Scanning the listing below, tally every line where the string "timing" shows up, then state the count alone.

━━━━━ EXCERPTED RECORDS

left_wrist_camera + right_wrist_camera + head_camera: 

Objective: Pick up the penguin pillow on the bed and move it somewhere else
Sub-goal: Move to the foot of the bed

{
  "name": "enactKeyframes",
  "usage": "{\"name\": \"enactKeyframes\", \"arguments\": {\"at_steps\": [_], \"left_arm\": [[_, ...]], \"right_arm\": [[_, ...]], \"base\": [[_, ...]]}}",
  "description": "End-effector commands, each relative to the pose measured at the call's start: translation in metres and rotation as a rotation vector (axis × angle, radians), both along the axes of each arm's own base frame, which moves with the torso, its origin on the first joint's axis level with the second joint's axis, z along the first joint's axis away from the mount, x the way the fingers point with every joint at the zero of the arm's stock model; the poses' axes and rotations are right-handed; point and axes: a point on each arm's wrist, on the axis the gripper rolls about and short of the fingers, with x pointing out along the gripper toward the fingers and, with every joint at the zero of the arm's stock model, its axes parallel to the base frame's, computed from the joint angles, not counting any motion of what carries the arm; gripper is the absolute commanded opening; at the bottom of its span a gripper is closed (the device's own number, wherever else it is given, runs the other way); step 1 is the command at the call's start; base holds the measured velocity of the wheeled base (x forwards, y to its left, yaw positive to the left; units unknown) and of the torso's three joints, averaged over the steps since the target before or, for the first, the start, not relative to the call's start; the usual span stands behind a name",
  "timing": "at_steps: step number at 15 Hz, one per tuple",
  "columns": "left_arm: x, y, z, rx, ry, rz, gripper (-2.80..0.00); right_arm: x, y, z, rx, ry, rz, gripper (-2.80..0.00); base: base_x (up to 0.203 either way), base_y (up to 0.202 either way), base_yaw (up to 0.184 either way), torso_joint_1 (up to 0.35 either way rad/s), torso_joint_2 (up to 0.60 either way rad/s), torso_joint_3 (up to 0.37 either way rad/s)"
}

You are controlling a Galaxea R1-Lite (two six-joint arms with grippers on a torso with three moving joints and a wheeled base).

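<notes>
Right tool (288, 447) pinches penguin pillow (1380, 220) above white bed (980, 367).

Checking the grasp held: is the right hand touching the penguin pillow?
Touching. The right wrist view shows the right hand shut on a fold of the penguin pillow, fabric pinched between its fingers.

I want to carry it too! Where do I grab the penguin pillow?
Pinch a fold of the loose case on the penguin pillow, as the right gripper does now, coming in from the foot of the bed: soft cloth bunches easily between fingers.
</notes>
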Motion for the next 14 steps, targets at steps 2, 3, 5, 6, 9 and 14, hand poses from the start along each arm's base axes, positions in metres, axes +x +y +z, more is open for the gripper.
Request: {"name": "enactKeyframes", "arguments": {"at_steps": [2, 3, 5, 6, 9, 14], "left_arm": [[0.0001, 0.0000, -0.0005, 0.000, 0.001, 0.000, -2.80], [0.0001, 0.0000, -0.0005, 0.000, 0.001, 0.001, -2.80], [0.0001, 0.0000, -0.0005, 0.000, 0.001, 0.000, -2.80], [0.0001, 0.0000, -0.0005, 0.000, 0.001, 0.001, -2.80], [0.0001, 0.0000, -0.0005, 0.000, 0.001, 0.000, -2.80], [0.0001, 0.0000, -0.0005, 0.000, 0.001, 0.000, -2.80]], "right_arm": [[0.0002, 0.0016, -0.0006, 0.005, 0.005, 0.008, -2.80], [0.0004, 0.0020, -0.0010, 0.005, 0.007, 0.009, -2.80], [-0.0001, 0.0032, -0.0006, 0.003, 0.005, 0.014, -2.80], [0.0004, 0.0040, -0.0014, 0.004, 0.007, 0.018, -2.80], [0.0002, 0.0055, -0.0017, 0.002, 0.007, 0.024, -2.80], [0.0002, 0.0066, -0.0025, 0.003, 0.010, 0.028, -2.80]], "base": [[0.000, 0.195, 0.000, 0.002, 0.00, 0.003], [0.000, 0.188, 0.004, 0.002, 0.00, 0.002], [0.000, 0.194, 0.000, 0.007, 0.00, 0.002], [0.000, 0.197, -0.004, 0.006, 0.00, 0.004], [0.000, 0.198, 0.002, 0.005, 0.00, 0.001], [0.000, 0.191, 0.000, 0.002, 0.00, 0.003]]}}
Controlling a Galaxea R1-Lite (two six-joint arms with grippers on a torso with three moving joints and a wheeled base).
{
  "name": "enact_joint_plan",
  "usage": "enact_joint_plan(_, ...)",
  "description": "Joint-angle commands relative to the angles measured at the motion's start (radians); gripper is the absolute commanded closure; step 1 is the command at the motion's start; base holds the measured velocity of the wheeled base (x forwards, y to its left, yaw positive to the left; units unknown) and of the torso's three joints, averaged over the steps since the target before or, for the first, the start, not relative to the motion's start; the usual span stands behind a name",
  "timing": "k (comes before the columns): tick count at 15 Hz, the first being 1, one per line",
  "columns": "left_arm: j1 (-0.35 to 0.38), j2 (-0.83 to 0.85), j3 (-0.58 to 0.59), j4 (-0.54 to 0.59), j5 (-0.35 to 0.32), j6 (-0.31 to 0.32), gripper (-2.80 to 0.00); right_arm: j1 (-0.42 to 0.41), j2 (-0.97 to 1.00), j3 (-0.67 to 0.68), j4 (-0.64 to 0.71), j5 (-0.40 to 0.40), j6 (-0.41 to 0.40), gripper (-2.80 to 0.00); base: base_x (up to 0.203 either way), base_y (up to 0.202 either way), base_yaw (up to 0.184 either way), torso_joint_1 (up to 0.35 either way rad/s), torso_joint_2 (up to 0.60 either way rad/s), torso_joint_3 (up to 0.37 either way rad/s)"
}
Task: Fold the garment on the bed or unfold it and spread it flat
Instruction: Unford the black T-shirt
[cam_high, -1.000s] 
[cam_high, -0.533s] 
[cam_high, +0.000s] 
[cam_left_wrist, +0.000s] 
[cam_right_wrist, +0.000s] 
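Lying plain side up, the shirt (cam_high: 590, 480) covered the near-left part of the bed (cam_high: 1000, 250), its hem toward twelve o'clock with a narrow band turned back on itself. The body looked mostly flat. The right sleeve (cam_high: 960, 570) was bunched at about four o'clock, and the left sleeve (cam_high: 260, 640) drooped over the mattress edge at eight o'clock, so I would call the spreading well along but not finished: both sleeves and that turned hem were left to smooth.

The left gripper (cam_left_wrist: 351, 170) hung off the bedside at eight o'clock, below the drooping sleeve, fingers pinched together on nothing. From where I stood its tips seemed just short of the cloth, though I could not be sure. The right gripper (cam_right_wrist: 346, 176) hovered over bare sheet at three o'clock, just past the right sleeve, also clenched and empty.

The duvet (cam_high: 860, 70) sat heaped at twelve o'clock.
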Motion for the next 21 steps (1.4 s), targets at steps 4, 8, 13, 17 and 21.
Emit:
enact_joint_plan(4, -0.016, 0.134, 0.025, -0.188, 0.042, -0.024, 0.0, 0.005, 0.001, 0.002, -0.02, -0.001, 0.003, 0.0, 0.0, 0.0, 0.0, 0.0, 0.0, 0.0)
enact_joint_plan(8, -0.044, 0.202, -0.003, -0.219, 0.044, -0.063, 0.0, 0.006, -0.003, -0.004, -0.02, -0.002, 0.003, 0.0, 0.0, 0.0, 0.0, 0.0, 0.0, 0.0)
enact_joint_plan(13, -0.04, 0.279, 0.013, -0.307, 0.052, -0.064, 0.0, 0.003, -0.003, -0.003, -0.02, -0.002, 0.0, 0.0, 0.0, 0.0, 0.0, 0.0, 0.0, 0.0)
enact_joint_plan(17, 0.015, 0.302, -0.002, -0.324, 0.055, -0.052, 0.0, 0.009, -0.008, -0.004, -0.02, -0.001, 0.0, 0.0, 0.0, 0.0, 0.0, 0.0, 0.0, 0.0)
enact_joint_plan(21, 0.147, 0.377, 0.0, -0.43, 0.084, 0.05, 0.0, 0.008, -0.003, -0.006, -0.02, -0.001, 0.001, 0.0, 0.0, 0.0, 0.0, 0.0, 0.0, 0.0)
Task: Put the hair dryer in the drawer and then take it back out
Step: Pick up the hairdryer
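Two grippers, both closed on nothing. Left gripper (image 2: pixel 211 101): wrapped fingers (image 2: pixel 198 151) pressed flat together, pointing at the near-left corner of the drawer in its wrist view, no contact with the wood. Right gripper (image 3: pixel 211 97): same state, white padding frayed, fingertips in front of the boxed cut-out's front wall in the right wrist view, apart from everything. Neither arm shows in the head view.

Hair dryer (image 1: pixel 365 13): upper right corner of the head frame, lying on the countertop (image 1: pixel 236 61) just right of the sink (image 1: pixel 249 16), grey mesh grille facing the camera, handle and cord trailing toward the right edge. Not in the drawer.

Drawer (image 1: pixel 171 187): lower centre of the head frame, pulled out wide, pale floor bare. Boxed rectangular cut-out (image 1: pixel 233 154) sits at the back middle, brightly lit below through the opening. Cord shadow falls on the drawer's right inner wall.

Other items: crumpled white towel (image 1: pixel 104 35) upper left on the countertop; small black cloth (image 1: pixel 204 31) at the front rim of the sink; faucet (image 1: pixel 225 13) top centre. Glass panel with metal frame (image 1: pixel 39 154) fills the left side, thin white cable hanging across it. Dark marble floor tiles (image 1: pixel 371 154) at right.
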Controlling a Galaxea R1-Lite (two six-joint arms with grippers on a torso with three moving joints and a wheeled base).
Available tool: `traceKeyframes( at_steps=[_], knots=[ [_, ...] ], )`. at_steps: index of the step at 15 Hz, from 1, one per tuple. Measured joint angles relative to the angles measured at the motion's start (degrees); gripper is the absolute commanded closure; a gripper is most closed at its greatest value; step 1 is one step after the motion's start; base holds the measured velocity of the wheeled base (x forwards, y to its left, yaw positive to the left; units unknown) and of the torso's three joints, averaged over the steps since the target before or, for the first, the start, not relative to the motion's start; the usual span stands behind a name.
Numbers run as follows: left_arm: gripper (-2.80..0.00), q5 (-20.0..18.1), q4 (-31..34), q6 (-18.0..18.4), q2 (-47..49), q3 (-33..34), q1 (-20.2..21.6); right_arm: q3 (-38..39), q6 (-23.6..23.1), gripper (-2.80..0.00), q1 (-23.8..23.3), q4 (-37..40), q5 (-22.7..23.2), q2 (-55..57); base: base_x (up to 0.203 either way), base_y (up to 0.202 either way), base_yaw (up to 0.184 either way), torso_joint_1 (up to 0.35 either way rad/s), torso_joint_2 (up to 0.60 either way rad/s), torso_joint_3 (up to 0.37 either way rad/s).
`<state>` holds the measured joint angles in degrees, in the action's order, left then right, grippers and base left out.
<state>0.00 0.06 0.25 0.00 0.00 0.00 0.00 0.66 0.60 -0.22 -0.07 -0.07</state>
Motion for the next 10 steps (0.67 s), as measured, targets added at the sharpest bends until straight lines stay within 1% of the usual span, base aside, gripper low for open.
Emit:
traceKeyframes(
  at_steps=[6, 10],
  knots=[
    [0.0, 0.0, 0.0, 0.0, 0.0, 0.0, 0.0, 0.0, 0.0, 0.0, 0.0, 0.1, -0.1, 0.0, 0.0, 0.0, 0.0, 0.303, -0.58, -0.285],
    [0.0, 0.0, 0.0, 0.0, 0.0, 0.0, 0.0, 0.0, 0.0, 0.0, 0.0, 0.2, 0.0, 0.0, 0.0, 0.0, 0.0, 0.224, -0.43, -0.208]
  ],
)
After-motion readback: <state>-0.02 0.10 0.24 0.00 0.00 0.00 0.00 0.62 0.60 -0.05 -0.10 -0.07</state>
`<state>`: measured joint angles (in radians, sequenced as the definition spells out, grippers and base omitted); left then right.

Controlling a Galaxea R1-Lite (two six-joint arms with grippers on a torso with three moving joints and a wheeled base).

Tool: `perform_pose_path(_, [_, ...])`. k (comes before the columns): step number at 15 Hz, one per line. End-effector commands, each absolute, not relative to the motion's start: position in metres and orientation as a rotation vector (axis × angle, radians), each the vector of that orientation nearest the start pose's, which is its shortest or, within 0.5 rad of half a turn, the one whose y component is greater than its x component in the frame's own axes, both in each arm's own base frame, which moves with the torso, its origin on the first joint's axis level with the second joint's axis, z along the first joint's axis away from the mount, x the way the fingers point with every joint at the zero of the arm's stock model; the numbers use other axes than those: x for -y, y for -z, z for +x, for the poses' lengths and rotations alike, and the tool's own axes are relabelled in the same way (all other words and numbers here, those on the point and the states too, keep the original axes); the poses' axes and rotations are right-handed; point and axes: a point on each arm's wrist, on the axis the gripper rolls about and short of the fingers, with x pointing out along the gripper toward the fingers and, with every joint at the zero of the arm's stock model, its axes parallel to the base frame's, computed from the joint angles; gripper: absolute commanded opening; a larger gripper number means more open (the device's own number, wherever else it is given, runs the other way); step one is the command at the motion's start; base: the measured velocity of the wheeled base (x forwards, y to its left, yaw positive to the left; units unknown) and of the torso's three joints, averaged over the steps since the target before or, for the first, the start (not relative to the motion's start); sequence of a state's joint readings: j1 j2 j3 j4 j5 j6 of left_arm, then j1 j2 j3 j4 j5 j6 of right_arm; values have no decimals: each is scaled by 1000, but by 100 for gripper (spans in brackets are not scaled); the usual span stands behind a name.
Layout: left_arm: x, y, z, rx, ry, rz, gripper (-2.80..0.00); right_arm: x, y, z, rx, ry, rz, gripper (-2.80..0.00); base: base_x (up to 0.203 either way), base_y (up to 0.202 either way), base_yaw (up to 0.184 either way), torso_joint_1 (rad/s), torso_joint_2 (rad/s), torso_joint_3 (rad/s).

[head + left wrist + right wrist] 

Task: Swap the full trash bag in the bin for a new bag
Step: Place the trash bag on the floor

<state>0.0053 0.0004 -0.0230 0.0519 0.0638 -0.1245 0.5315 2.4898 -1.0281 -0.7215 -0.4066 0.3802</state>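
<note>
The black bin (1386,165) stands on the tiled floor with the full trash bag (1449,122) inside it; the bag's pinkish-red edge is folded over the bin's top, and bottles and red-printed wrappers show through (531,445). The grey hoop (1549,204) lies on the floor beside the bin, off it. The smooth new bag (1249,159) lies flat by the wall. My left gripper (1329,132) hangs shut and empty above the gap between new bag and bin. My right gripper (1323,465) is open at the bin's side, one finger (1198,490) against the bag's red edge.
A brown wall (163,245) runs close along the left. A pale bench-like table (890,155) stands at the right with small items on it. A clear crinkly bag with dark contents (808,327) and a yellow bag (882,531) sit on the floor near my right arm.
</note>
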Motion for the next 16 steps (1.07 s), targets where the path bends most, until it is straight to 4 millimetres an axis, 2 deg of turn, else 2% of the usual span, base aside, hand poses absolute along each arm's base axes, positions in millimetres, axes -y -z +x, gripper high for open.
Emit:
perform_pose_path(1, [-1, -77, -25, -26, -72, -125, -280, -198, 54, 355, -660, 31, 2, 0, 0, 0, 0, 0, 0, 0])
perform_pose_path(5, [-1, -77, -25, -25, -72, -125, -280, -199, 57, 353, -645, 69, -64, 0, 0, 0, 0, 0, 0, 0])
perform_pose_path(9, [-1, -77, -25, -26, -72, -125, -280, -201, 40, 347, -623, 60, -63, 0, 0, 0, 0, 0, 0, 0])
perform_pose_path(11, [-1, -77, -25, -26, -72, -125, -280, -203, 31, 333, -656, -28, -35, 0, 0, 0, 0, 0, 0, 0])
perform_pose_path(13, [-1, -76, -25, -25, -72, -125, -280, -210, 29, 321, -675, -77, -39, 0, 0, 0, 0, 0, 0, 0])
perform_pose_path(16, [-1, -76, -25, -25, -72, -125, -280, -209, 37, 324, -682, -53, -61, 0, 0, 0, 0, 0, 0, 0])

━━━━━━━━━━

OUTPUT FOR THIS TASK
2